▶ Task directions:
Using the data below, output a verbatim copy of the lines between the one holding "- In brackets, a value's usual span" and the one holding "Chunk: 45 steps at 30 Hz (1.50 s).", inclusive, without any pictures.

^^^^^^^^^^^^^^^^

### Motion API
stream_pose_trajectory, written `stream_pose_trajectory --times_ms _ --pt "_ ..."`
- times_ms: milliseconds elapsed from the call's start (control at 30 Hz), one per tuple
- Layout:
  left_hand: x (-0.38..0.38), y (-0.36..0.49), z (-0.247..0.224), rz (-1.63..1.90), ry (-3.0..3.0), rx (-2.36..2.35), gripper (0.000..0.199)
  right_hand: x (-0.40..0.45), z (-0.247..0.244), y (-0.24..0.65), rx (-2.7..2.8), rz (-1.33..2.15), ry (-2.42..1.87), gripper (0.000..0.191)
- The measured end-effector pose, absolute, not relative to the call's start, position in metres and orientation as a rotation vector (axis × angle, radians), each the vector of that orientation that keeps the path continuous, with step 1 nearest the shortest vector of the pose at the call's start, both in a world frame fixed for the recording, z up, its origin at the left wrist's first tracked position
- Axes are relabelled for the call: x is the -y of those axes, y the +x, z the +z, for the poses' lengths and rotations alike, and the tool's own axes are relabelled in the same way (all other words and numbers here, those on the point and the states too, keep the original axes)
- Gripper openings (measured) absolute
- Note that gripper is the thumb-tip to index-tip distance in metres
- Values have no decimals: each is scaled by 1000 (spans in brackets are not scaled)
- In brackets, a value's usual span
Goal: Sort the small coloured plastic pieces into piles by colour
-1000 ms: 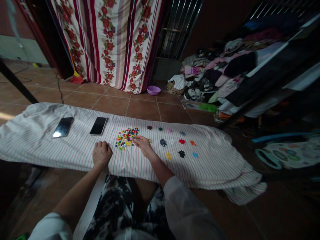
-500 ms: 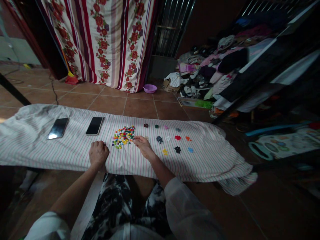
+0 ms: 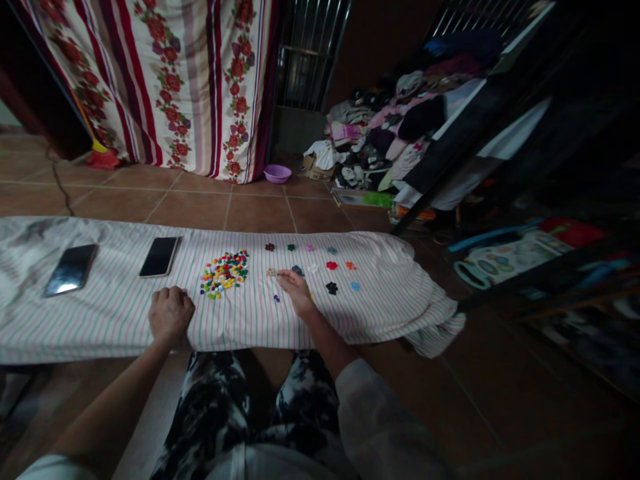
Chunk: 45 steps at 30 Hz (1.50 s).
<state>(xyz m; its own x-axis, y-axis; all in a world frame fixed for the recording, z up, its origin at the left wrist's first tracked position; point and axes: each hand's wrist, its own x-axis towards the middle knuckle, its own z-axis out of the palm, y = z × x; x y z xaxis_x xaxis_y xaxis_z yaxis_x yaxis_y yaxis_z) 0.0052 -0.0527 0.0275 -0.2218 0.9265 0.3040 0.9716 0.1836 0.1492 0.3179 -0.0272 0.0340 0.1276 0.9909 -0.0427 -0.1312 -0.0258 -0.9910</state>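
My left hand (image 3: 171, 313) rests closed on the striped cloth (image 3: 125, 320), below a dark phone (image 3: 160, 257). My right hand (image 3: 296, 291) has its fingertips pinched together beside a small beige group (image 3: 271, 272); what they hold, if anything, is too small to tell. Between the hands lies a mixed pile of small colorful pieces (image 3: 225, 273). Around and beyond my right hand are single-color groups, among them red (image 3: 331, 265), black (image 3: 331, 288), light blue (image 3: 355, 286), orange (image 3: 351, 265), white (image 3: 313, 268) and purple (image 3: 277, 299). My right hand partly hides a yellow group.
A second phone (image 3: 71, 270) lies at the cloth's left. Beyond the cloth, a purple basin (image 3: 277, 174) stands on the tiled floor near a floral curtain (image 3: 200, 87). A heap of clothes (image 3: 390, 127) is at the back right.
The view has shifted, moving the scene leftward. My right hand has moved right, from the edge of the mixed pile to the beige group. My left hand remains closed on the cloth.
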Motion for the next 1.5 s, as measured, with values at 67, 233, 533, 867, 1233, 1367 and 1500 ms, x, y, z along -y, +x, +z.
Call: stream_pose_trajectory --times_ms 67,233,533,867,1233,1367,1500 --pt "53 6 28 -477 -1852 2296 29 28 34 336 954 1120 -1257 36" --pt "54 7 28 -515 -1850 2287 28 27 31 377 928 931 -1391 38" --pt "53 6 27 -510 -1839 2276 26 18 32 398 1280 615 -1762 26" --pt "53 7 27 -478 -1839 2279 26 5 40 388 1681 305 -2056 30" --pt "53 7 31 -470 -1855 2302 26 4 35 382 1821 222 -2099 30" --pt "53 7 31 -492 -1859 2302 26 6 35 382 1827 223 -2104 30" --pt "53 8 31 -515 -1850 2303 27 7 34 381 1820 205 -2094 30"
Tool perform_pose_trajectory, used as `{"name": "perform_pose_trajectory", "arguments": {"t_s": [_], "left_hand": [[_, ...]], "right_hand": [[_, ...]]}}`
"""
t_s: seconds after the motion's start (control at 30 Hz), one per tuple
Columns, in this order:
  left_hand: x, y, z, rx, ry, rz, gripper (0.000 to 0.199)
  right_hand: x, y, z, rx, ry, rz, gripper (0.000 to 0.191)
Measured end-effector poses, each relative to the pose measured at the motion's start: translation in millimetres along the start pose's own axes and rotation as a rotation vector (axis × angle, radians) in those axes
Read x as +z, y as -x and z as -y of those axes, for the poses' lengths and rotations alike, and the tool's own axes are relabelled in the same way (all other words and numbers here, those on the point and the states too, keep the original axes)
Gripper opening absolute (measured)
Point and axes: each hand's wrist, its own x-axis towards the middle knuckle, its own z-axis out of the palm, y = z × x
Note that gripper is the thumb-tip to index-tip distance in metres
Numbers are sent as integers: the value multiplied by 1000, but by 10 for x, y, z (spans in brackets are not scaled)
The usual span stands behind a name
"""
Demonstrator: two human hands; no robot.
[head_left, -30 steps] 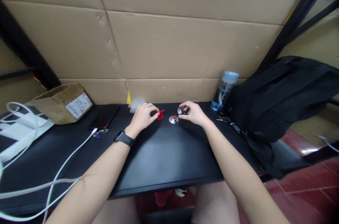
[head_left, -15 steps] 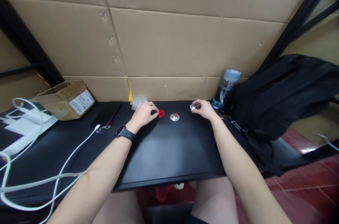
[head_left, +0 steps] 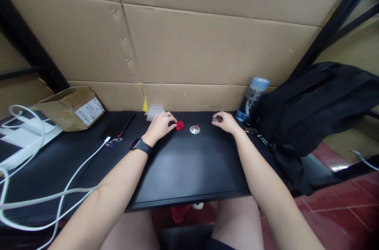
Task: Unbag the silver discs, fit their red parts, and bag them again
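Observation:
My left hand [head_left: 161,124], with a dark watch [head_left: 141,146] on its wrist, has thumb and index finger closed at the left edge of a small bundle of red cord [head_left: 179,125]. Right of the cord, a shiny domed metal disc like a small cymbal [head_left: 194,129] lies on the black table [head_left: 189,167], a red loop at its centre. Farther right, the fingers of my right hand [head_left: 226,122] curl round a second small metal piece [head_left: 217,119], partly hidden by them.
A blue-capped water bottle [head_left: 252,99] and a black backpack [head_left: 319,104] stand at the right. Clear plastic pieces [head_left: 154,112] lie behind my left hand. On the left are a phone [head_left: 117,125], white cables [head_left: 63,193] and an open cardboard box [head_left: 72,110]. Cardboard walls the back.
The metal piece in my right hand has turned; its bright domed face shows less now. My left hand stays by the red cord. The view has shifted slightly.

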Motion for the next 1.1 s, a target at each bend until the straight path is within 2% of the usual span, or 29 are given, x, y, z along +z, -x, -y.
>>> {"name": "perform_pose_trajectory", "arguments": {"t_s": [0.1, 0.2, 0.27, 0.4, 0.47, 0.53, 0.67, 0.77, 0.97, 1.1], "left_hand": [[-20, -6, -5, -8, -25, -22, 9], [-56, -15, -35, -13, -11, -61, 11], [-73, -20, -74, -12, 37, -77, 13], [-61, -22, -190, 10, 145, -91, 16], [-35, -20, -253, 32, 166, -72, 16], [-10, -17, -309, 55, 165, -38, 15], [5, -17, -411, 77, 224, -34, 14], [-14, -25, -490, 84, 308, -86, 15], [-43, -29, -607, 90, 328, -98, 11], [-47, -21, -623, 99, 308, -72, 6]], "right_hand": [[100, 24, 277, -41, 24, 58, 22], [256, 59, 550, -155, -30, 156, 27], [344, 77, 666, -177, -24, 188, 20], [414, 86, 735, -123, -22, 156, 5], [417, 77, 733, -107, -113, 131, 4], [421, 62, 739, -92, -297, 117, 2], [439, 62, 822, -50, -753, 116, 17], [442, 112, 939, 5, -943, 177, 29], [408, 218, 1155, 40, -1164, 284, 43], [417, 224, 1195, 31, -1116, 230, 47]]}}
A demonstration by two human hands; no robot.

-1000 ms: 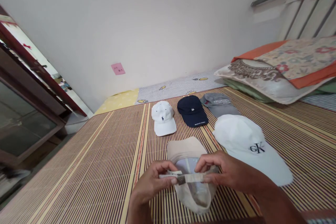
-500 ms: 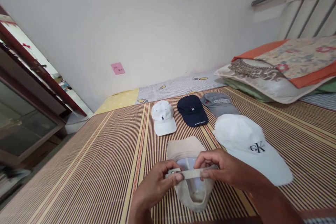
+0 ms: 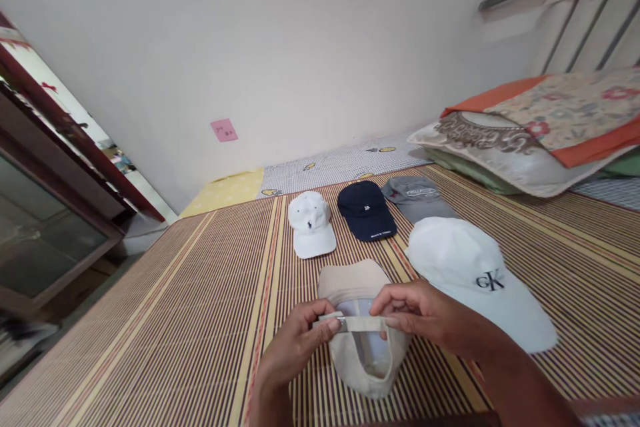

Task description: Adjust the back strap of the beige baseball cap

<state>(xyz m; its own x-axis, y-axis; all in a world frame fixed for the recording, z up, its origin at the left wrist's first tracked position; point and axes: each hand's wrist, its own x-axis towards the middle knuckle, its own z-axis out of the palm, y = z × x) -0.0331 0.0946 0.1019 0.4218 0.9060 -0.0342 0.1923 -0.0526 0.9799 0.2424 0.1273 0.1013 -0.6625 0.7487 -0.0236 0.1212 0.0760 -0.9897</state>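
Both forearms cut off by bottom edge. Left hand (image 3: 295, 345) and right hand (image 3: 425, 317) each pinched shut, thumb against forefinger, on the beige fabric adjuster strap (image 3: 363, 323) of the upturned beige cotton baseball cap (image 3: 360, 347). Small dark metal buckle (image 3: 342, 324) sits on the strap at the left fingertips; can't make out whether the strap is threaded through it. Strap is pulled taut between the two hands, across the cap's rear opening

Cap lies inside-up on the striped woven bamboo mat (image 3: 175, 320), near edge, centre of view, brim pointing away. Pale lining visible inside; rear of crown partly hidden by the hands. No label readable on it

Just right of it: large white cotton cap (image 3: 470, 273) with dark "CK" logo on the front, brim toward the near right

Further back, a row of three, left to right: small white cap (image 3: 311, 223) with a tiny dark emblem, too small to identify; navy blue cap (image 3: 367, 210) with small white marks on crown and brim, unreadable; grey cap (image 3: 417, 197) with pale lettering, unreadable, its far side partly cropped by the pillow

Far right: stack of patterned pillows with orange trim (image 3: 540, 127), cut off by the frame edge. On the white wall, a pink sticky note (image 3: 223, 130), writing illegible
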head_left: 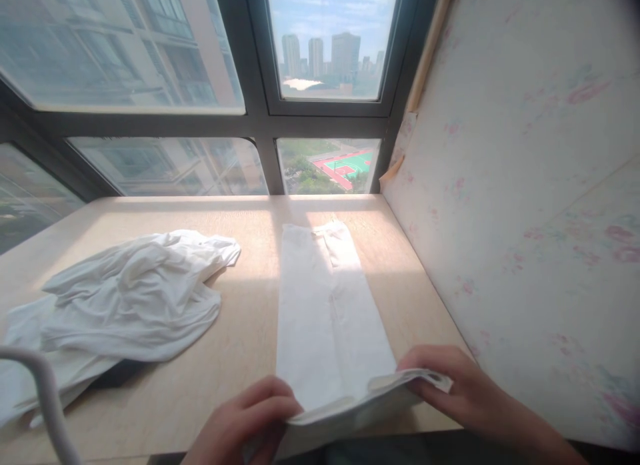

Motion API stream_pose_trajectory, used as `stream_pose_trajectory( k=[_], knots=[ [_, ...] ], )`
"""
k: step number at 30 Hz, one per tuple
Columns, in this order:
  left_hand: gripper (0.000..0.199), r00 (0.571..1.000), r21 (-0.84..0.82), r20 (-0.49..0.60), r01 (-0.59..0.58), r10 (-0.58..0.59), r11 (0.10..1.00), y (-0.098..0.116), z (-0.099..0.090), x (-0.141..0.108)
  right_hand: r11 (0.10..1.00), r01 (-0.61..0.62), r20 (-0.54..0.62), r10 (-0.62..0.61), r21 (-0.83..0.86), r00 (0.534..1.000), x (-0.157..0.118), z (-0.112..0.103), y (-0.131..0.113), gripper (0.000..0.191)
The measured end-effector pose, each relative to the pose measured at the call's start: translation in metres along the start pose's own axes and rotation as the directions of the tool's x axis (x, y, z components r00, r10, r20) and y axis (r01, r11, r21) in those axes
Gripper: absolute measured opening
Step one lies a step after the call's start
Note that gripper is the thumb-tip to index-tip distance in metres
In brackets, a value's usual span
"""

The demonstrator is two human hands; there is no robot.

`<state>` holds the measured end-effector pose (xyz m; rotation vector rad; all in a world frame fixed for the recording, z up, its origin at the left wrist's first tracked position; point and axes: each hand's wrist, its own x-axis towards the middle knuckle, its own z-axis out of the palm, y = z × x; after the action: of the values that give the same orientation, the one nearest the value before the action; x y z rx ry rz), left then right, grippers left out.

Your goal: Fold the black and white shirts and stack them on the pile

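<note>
A white garment point(315, 311), folded into a long narrow strip, lies on the wooden surface and runs from the window side toward me. Its near end is lifted a little off the surface. My left hand point(253, 415) grips the left corner of that end, thumb and fingers closed on the cloth. At the right corner, my right hand point(450, 385) pinches the layered edge between thumb and fingers. The far end lies flat, with a small crumpled part near its top. What kind of garment it is cannot be made out.
A crumpled heap of white clothing point(145, 298) lies to the left, with something dark beneath it. A pale curved tube point(40, 385) rises at the lower left. The wooden surface point(250, 331) meets dark window frames point(320, 126) ahead and a flowered wall point(505, 185) on the right.
</note>
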<state>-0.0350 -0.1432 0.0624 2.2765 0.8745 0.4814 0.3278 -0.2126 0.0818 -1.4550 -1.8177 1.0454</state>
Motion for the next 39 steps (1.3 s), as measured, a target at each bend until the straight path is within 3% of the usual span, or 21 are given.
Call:
stream_pose_trajectory(
  k=[2,5,6,7,9,12,17,19,22,24,27,29,33,39],
  knots=[
    [0.027,0.972,-0.182,-0.181,0.116,-0.149,0.976,-0.017,-0.019,0.055,0.989,-0.078,-0.064,0.087,0.127,0.994,0.047,-0.013,0.012,0.023],
    [0.050,0.866,-0.440,-0.268,0.280,-0.422,0.853,-0.059,-0.013,0.122,0.952,-0.160,-0.187,0.213,0.261,0.959,0.114,-0.009,0.053,0.030],
    [0.054,0.809,-0.469,-0.294,0.342,-0.509,0.814,-0.074,-0.005,0.134,0.953,-0.189,-0.247,0.248,0.238,0.937,0.130,-0.004,0.067,0.029],
    [0.057,0.777,-0.472,-0.314,0.370,-0.545,0.800,-0.089,0.005,0.142,0.952,-0.205,-0.279,0.265,0.227,0.923,0.141,0.002,0.081,0.028],
    [0.056,0.750,-0.471,-0.333,0.392,-0.571,0.790,-0.112,0.024,0.145,0.953,-0.222,-0.320,0.280,0.206,0.905,0.153,0.012,0.103,0.027],
    [0.051,0.765,-0.483,-0.320,0.376,-0.559,0.791,-0.126,0.036,0.136,0.956,-0.205,-0.336,0.268,0.211,0.903,0.151,0.019,0.118,0.029],
    [0.051,0.796,-0.545,-0.276,0.332,-0.538,0.770,-0.126,0.026,0.129,0.968,-0.103,-0.369,0.185,0.229,0.911,0.149,0.018,0.120,0.031],
    [0.053,0.787,-0.509,-0.299,0.347,-0.539,0.788,-0.124,0.024,0.126,0.984,-0.108,-0.422,0.158,0.140,0.893,0.150,0.018,0.122,0.031],
    [0.049,0.753,-0.140,-0.480,0.440,-0.450,0.887,-0.113,0.028,0.121,0.984,-0.158,-0.567,0.084,-0.083,0.819,0.149,0.023,0.123,0.031],
    [0.047,0.797,0.203,-0.552,0.414,-0.245,0.888,-0.099,0.036,0.121,0.963,-0.094,-0.602,-0.081,-0.253,0.795,0.145,0.031,0.118,0.032],
    [0.048,0.911,0.514,-0.413,0.221,0.013,0.829,-0.077,0.055,0.127,0.850,0.071,-0.403,-0.319,-0.521,0.858,0.141,0.050,0.106,0.036],
    [0.051,0.951,0.604,-0.299,0.127,0.076,0.787,-0.071,0.069,0.134,0.768,0.104,-0.249,-0.328,-0.632,0.911,0.141,0.065,0.101,0.040],
    [0.057,0.970,0.681,-0.235,0.117,0.064,0.723,-0.085,0.090,0.141,0.685,0.045,-0.152,-0.224,-0.727,0.963,0.147,0.084,0.103,0.053],
    [0.058,0.964,0.713,-0.251,0.120,0.091,0.690,-0.098,0.097,0.129,0.662,0.035,-0.119,-0.187,-0.749,0.975,0.140,0.087,0.105,0.055]
  ],
)
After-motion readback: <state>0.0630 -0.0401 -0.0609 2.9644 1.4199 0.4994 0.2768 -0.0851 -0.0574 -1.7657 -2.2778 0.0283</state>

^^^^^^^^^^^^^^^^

▶ Answer box:
- In brackets, a value's usual span
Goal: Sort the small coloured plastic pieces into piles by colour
-1000 ms: 
-500 ms: 
+0 ms: 
Chunk: 45 steps at 30 Hz (1.50 s).

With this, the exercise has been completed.